§ Exercise aim: In your copy, leave out the pictures and reproduce the listing below exactly.

§ Dataset extract:
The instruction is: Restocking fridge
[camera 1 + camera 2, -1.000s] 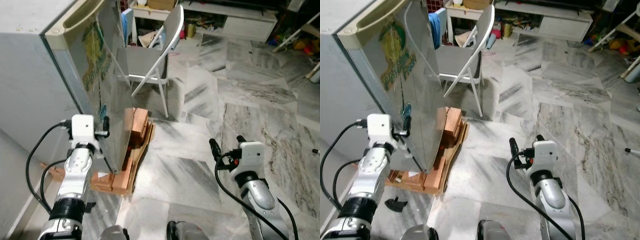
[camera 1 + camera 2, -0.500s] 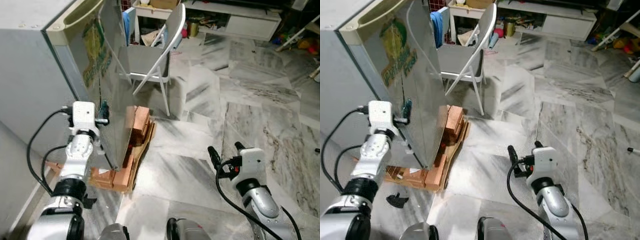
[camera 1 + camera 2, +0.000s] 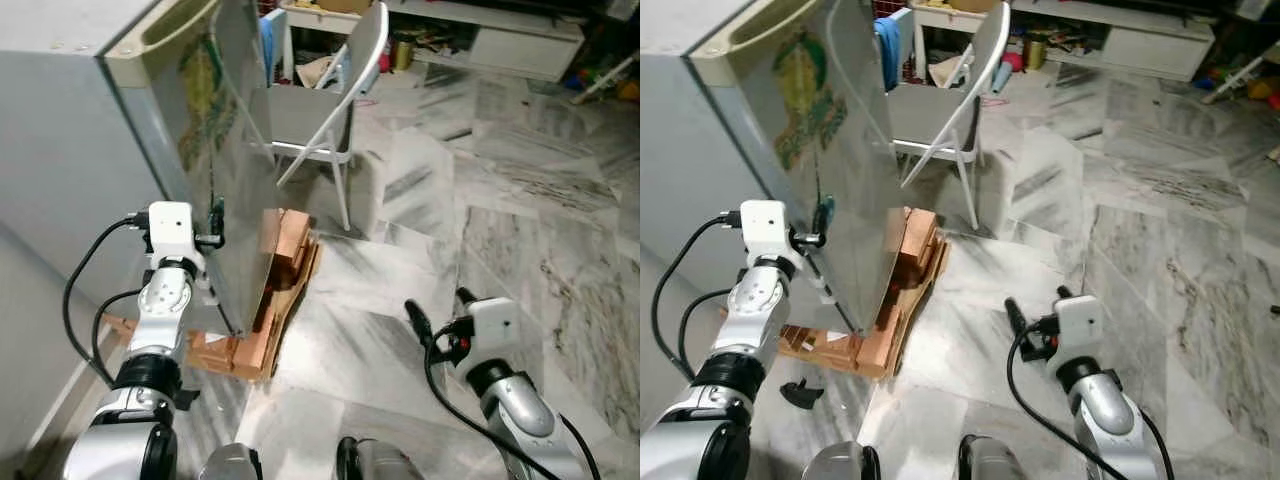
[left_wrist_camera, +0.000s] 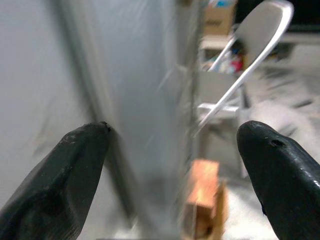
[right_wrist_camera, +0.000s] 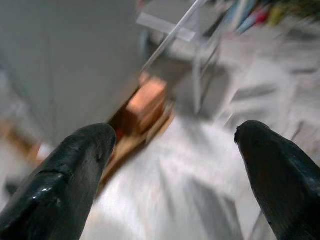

§ Answer to the exercise:
The instruction is: Restocking fridge
[camera 1 + camera 2, -1.000s] 
[camera 1 + camera 2, -0.500s] 
[camera 1 + camera 2, +0.000s] 
[left_wrist_camera, +0.000s] 
[right_wrist_camera, +0.000s] 

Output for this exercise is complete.